WORK INSTRUCTION
Go through the data and count each line that has the string "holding". Give that count alone.

(INPUT FOR THIS TASK)

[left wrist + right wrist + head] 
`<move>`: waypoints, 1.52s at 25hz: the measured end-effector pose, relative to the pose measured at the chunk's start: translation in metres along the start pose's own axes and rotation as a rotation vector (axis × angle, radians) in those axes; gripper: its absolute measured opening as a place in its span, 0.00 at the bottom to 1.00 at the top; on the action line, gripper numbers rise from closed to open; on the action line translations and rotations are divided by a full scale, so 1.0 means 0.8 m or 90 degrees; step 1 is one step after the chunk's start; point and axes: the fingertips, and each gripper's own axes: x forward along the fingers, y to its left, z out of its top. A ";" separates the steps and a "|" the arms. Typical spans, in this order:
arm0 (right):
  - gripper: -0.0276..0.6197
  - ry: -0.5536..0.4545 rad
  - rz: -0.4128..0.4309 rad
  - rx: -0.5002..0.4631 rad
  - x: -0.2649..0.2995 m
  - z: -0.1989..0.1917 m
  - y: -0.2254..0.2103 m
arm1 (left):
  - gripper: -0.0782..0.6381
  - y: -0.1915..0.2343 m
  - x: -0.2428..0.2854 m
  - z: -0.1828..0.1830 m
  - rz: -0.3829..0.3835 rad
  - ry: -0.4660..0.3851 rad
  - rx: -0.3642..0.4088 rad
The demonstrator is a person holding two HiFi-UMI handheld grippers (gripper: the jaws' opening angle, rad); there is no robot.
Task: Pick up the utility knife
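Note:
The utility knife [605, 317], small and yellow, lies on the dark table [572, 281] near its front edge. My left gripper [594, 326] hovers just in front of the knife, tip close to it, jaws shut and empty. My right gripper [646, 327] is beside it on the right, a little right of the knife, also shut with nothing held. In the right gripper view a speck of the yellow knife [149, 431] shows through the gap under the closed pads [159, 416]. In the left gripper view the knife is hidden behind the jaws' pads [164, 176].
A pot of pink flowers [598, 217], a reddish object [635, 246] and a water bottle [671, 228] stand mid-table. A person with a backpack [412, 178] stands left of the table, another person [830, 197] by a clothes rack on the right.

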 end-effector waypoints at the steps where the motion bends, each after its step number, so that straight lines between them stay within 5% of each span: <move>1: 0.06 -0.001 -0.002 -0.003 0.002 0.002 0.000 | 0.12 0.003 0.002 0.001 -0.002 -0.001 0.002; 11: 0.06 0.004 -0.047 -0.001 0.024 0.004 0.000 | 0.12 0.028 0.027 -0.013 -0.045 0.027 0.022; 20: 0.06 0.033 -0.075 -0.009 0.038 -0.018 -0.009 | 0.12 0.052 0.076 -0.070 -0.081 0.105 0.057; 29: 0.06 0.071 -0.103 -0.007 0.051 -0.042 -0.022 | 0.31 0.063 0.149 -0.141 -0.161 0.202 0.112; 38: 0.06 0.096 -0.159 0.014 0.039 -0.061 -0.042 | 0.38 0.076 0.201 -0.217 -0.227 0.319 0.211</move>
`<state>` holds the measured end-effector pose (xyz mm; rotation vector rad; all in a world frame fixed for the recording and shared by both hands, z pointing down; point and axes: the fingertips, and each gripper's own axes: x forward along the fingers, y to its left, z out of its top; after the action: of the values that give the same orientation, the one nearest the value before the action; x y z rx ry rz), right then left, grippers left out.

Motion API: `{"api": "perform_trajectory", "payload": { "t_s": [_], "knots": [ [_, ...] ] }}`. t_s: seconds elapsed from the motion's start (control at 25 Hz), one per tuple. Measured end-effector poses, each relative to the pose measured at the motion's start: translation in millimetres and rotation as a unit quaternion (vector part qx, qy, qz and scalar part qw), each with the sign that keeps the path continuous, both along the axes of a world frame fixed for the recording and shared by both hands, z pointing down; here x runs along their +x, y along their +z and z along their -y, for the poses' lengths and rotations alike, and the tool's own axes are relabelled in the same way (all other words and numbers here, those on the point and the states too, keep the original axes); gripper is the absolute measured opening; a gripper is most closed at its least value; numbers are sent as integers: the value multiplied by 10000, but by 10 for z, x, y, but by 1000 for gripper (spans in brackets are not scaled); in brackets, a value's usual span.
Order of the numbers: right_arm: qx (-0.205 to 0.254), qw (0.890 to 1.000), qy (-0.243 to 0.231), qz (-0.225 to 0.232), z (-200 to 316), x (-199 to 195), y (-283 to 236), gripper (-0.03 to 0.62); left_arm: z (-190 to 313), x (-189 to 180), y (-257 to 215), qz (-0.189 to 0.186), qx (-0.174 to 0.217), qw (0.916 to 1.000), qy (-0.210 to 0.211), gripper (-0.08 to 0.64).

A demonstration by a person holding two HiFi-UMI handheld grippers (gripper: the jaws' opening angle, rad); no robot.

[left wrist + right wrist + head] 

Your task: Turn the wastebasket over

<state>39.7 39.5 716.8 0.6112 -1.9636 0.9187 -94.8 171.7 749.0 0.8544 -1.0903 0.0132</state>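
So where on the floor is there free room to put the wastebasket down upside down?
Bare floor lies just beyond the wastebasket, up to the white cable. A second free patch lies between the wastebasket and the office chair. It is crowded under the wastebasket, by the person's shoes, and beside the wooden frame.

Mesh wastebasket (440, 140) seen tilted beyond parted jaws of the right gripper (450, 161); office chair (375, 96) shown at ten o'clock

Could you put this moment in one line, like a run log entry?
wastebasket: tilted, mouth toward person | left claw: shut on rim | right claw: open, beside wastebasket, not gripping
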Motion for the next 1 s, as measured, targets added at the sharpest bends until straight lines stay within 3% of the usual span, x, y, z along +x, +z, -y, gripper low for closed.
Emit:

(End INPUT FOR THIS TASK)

PROBLEM SOLUTION
2